**Supplied material:**
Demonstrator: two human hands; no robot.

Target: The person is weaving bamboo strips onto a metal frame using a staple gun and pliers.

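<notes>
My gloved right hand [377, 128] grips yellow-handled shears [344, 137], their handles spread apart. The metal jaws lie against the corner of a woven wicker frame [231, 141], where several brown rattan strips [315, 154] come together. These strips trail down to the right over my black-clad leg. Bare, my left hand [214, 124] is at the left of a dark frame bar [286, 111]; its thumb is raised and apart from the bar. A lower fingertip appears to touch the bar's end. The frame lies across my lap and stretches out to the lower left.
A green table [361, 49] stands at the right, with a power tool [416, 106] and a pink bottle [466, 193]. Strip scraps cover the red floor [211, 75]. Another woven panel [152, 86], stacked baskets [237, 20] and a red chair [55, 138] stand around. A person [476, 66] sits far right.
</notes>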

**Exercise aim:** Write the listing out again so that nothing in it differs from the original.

**Result of this exercise:**
Demonstrator: two human hands; no robot.

Target: The person is weaving bamboo strips onto a metal frame using a staple gun and pliers.

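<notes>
My gloved right hand [377, 128] grips yellow-handled shears [344, 137], their handles spread apart. The metal jaws lie against the corner of a woven wicker frame [231, 141], where several brown rattan strips [315, 154] come together. These strips trail down to the right over my black-clad leg. Bare, my left hand [214, 124] is at the left of a dark frame bar [286, 111]; its thumb is raised and apart from the bar. A lower fingertip appears to touch the bar's end. The frame lies across my lap and stretches out to the lower left.
A green table [361, 49] stands at the right, with a power tool [416, 106] and a pink bottle [466, 193]. Strip scraps cover the red floor [211, 75]. Another woven panel [152, 86], stacked baskets [237, 20] and a red chair [55, 138] stand around. A person [476, 66] sits far right.
</notes>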

No more is needed for this answer.